## What you have to do
The answer must be the number of lines in the listing below that contain "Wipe", and nothing else.

+++ Provided material

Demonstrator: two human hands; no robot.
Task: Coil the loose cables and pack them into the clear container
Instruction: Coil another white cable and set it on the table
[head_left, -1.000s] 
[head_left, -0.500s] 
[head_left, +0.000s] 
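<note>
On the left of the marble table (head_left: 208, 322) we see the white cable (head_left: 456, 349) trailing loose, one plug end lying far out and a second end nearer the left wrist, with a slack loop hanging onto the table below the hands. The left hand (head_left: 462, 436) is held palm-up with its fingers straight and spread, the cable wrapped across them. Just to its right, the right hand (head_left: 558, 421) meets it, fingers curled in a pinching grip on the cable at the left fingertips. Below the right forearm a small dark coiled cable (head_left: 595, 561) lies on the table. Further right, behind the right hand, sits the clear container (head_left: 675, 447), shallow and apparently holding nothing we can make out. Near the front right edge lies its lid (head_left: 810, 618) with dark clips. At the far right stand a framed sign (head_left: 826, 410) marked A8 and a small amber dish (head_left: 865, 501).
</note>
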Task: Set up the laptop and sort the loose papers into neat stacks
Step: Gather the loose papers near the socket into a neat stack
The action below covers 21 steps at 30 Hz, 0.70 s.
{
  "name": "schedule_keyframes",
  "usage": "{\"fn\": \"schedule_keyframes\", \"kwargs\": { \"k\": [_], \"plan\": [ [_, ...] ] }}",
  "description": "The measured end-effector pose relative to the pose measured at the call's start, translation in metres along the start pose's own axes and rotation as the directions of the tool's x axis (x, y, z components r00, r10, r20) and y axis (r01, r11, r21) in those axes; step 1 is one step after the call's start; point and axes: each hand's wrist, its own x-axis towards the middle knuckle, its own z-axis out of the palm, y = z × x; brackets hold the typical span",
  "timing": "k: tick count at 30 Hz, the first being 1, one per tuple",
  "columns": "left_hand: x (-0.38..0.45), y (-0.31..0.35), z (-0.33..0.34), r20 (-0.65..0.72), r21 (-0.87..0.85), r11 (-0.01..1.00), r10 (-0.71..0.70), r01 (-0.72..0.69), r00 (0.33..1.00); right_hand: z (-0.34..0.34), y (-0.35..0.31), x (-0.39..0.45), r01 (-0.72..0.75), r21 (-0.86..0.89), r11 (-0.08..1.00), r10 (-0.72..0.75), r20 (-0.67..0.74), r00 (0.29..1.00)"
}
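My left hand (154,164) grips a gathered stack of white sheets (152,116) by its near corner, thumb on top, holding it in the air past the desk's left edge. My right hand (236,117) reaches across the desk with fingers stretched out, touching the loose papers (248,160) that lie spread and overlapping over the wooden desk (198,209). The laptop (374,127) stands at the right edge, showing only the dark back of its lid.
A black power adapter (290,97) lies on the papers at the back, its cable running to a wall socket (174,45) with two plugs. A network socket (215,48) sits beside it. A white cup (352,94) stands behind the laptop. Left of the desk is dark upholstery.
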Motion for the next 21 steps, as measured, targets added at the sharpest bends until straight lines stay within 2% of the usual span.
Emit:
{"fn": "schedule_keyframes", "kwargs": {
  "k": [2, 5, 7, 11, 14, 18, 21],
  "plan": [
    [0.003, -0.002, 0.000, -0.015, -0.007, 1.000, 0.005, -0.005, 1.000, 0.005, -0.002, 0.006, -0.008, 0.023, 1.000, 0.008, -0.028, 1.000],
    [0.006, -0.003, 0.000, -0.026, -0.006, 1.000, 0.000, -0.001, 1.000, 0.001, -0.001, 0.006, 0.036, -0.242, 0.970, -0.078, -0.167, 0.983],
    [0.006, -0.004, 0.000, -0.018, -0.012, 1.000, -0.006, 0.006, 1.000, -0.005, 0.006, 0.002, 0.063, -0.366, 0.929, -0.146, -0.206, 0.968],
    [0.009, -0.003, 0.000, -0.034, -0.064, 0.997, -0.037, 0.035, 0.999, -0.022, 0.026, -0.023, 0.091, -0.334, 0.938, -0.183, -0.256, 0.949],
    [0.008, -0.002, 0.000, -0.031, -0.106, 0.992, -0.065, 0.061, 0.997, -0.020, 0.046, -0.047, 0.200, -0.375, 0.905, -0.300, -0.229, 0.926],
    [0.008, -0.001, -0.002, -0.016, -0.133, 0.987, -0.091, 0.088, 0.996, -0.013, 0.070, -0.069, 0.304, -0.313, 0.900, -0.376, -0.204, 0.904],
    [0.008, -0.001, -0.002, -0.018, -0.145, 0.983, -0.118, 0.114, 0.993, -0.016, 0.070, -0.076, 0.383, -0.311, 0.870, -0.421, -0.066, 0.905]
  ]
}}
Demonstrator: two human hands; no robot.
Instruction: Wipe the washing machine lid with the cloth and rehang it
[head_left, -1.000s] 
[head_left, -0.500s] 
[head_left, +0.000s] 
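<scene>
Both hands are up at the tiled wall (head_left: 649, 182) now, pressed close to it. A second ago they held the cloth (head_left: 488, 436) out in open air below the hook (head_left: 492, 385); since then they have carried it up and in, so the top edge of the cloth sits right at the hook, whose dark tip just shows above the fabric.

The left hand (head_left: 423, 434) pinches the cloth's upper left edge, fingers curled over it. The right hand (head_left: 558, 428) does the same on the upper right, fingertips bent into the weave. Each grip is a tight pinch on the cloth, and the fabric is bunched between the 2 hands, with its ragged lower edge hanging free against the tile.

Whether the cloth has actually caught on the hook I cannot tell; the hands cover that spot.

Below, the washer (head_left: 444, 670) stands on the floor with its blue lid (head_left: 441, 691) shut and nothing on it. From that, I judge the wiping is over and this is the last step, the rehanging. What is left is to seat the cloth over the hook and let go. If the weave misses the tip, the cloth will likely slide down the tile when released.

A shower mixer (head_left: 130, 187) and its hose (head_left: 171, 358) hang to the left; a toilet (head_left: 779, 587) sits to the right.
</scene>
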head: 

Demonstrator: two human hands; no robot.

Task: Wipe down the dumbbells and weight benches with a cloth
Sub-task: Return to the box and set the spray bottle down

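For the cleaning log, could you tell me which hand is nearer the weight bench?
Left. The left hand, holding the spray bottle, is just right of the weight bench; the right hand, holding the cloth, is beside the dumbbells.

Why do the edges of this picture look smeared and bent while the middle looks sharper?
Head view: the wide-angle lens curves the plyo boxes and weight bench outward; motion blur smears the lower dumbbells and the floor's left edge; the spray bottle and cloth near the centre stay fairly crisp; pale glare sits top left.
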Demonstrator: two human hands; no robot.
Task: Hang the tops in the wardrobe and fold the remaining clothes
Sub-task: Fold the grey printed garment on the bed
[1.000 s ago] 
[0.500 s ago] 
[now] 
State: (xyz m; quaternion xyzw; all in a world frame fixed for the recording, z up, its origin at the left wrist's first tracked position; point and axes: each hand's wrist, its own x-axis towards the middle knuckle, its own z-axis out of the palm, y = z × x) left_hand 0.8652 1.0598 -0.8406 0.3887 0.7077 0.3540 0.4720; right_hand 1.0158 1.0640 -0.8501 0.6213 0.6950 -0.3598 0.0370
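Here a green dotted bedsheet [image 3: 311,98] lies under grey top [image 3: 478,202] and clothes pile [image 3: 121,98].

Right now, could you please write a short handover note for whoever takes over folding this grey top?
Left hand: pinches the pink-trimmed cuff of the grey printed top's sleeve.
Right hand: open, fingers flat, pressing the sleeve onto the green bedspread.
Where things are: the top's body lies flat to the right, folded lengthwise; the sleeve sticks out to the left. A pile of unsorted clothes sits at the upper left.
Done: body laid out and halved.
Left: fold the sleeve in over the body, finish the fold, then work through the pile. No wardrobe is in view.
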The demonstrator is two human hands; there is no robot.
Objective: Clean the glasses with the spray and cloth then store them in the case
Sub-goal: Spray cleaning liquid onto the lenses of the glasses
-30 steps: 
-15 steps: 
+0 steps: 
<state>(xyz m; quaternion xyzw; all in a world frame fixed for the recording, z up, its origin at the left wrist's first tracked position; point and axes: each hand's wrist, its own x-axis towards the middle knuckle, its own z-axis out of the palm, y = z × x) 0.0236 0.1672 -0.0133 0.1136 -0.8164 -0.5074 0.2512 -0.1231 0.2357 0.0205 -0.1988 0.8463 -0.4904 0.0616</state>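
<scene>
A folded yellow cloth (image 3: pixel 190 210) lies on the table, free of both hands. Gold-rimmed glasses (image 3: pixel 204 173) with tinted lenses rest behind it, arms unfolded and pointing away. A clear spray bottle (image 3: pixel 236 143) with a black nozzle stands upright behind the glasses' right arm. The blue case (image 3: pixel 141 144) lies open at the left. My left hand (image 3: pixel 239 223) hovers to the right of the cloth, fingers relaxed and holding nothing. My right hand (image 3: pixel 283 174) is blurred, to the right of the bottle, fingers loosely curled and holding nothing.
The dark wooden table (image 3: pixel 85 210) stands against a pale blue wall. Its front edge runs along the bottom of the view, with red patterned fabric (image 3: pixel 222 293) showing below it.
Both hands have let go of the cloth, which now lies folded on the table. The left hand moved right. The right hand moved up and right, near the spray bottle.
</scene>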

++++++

## Written answer
2